Sajak-sajak Kuyut yang terbukukan sebagai bagian ketiga dari trilogi sajak berpayung tematik merantau ini, seperti mengimbau-imbau perantau untuk pulang. Tapi bagaimana mau pulang, bila yang tersedia hanya luka yang mengalir dari hilir hingga hulu Sinama. Bagaimana mau pulang, kalau kepulangan itu telah ditolak diam-diam sejak langkah mula-mula keberangkatan? Bagaimana mungkin ada agenda kepulangan bagi orang-orang yang sejak pamit pada ibu, telah memastikan ajaran moral tentang merantau itu sebagai pengusiran yang lumayan beradab? Bagaimana mau pulang, kalau pintu gerbang kepulangan telah dipagari dengan ancaman dan kabar menakutkan, lalu dijaga oleh barisan serdadu yang digembleng secara khusus dengan ideology of hatred (ideologi kebencian). Hulu terbelenggu tunggu. Pergi terpanggil-panggil rindu. Kelak, ke tepian kita saling mencari. Gagap membaca peta dusun sendiri. Berapa kepergian terbayar sudah oleh tujuan. Kita pulang. Pada Kanak-kanak. Pada kisah dilantunkan ibu malam-malam. Begitu menggoda imbauan itu, Kuyut! Begitu lembut bunyinya. Begitu halus bisikannya. Seperti kisah-kisah ibu menjelang tidur. Seperti kecipak air di permukaan Sinama saat benang pancing disentakkan. Menyejukkan. Melenakan. Sukar dilupakan. Tapi semakin tekun Kuyut mengembangkan layar puitik tentang kampung halaman, secepat itu pula yang puitik dan eksotik itu mengalami distorsi menuju kedekilan, lantaran barbarianisme bahasa jalanan sebagaimana yang diperankan oleh Emak-emak seusia ibu saya, ketika seorang pemimpin bahkan hanya menyapanya dengan bahasa santun. Bagaimana saya mau menikmati ketakjuban pada uslub puitik yang lahir dari keadiluhungan rahim kultural Minangkabau, ketika yang direkam oleh semesta Big Data sejak 5 tahun terakhir, hanya umpatan kasar, sinisme keji, kemarahan tak jelas sasaran, akibat hipokrasi bertopeng undang-undang kesantunan, dan primordialisme tengik berbasis glorifikasi atas kejayaan lapuk di jaman entah. 

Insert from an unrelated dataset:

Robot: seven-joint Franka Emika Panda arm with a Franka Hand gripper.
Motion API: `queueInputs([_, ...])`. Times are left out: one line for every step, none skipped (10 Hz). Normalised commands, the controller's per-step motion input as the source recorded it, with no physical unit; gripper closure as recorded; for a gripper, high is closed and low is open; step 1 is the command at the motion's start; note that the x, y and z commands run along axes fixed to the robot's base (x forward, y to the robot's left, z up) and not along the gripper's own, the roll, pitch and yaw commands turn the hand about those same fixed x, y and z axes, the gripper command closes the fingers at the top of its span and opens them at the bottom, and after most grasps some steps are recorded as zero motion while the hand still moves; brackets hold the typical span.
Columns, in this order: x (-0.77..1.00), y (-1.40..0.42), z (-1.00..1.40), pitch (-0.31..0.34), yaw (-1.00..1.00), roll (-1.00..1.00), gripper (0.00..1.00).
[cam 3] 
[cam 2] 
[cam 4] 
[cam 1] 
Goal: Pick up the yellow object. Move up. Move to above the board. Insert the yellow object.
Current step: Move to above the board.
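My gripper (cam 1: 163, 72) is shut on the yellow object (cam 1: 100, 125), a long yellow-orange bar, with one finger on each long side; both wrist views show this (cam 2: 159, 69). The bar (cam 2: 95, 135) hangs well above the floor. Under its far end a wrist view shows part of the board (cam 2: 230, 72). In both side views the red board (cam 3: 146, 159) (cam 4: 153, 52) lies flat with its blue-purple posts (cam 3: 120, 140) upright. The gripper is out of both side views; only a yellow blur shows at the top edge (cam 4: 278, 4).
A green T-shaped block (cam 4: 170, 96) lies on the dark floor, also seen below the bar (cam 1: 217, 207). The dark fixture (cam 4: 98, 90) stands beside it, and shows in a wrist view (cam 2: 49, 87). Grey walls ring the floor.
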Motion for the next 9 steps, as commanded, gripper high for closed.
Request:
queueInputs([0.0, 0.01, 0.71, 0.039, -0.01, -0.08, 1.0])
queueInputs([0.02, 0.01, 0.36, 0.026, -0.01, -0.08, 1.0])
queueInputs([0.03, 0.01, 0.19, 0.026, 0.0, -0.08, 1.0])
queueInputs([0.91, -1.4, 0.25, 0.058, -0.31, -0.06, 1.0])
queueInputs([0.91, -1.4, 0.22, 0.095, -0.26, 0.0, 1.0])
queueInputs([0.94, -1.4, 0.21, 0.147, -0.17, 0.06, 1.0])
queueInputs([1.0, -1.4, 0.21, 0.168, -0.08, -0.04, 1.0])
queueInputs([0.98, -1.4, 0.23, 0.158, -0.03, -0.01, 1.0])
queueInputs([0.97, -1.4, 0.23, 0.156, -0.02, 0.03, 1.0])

Bukankah Kuyut sudah memastikan bahwa ada tambo ditulis. Tiada kan ada nama kita di sana. Selain dongeng-dongeng semakin usang. Kampung tak bertemu. Istana entah di mana. Bila tahun-tahun kemudian. Ada mitos diagungkan (halaman 57-58). Maka, kisah-kisah agung tentang kegemilangan puak kita di masa entah, kehebatan demi kehebatan tak terkalahkan itu, moralitas level dewa dan keterpandangan yang konon bahkan tak lekang dihantam kepandiran itu, lalu perantauan demi perantauan demi harum nama tanah kelahiran kita itu, hanya mitos dan takhayul yang layak dikaramkan ke lubuk paling dalam di hulu Sinama. Maafkan saya, Kuyut... 


Damhuri Muhammad 
Esais. Kolumnis




DATA BUKU
Judul: SINAMA: Buku Puisi Ketiga dari Trilogi Merantau. Penulis: Iyut Fitra. Tebal 62 Hal. Penerbit: Kabarita, Padang. Juli 2020.